UNAIR NEWS – Dunia akademik Indonesia kembali menyorot perbedaan komposisi publikasi penelitian yang tumpang tindih. Bahkan menurut Global Innovation Index 2024, talenta bidang riset dan inovasi mangkir di posisi ke-54 dari 123 negara. Jauh tertinggal dengan negara tetangga seperti Singapura, Malaysia, dan Thailand.
Pakar UNAIR Prof Hery Purnobasuki Drs MSi PhD mengamini bahwa Indonesia terlalu berkiblat pada kuantitas tanpa memprioritaskan kualitas jurnal. “Kita memang harus realistis. Membangun kualitas tidak bisa instan. Perlu menggugah budaya menulis,” ujarnya saat diwawancarai.
Bagaimana Sistem Perankingan di Indonesia?
Sistem SINTA, memberikan skor untuk jurnal terindeks Scopus berlevel Q1 dan Q2 diberi skor 40, sedangkan level Q3 diberi nilai 35 skor, dan level Q4 diberi skor 30. Jika ingin kualitas, maka jurnal Q1 harus banyak. Selain publikasi di SINTA, ada proses prosiding dengan skor 15 melalui konferensi ilmiah dengan tingkat penyaringan tidak ketat.
Realitanya, banyaknya jurnal tidak semua berkualitas. Lantaran proses yang sulit dan memakan biaya yang tidak sedikit. Sehingga peneliti di Indonesia berburu mempublikasikan penelitian tanpa memperhitungkan proses peer review dengan baik.
Disamping itu, ada tanggungan tri dharma dosen untuk mengajar, meneliti, sekaligus mengabdi dalam waktu bersamaan. Akibatnya, beberapa dosen berujung melakukan praktik mengorbankan kualitas riset dan mencari jalan pintas mengejar skor SINTA agar dapat survive di pekerjaannya.
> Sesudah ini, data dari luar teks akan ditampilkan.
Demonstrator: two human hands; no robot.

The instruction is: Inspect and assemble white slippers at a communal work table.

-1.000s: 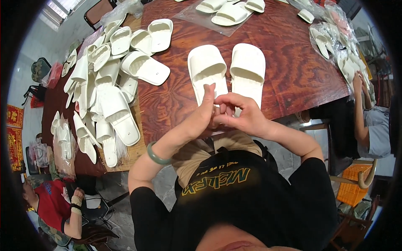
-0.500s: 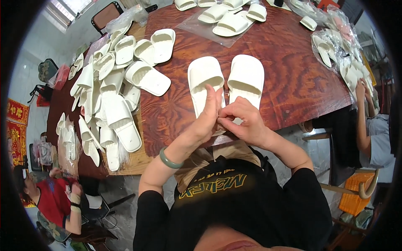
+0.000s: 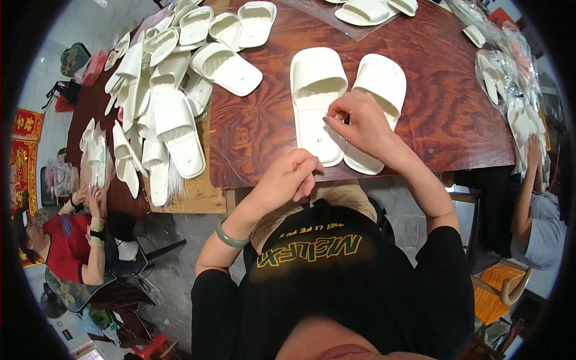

Solusi Berbasis Budaya Menulis
Menjawab keresahan itu, Prof Hary selaku Ketua Lembaga Inovasi, Pengembangan Jurnal, Penerbitan, dan HKI mengungkap demi menggenjot kualitas jurnal, ia dan tim rutin lakukan program UNAIR Menulis, UNAIR Writing Masterclass, hingga Kupas Sitasi. “Kita tidak hanya memberi insentif, tapi mendesain model prioritas dan program yang jelas. Misalnya, memberikan pendanaan disertai arahan pemanfaatan agar hasilnya lebih maksimal,” tambahnya.
UNAIR kini melahirkan lebih dari tiga ribu paper ilmiah per tahun. Untuk itu, bila ingin kualitas hingga menembus Scopus, perlu pendampingan dan kolaborasi yang lebih kuat. “Boleh saja kita bermimpi besar, tapi realitas lapangan harus dilihat. Kita bantu dosen mengolah paper agar sesuai standar mutu internasional,” ungkapnya.
Selain itu, penting membangun habit menulis secara konsisten. “Kalau habit-nya sudah terbentuk, tanpa disuruh pun dosen akan bergerak sendiri. Kuncinya, jangan memberikan tekanan yang berlebihan, tapi fokus pada pengembangan kapasitas secara bertahap,” ujarnya.
Langkah UNAIR Menuju Jurnal Berkualitas
UNAIR telah menunjukkan komitmen melalui 23 jurnalnya yang telah terakreditasi SINTA 1-5 dan 16 jurnal terindex Scopus. Program intensif seperti Scientific Writing Masterclass, Bootcamp Percepatan Indeks Buku Scopus menjadi bukti nyata ikhtiar itu. “Kita boleh optimis, tapi harus realistis. Yang penting adalah membangun kebiasaan menulis dan mengedepankan kualitas, bukan hanya mengejar angka,” pungkasnya.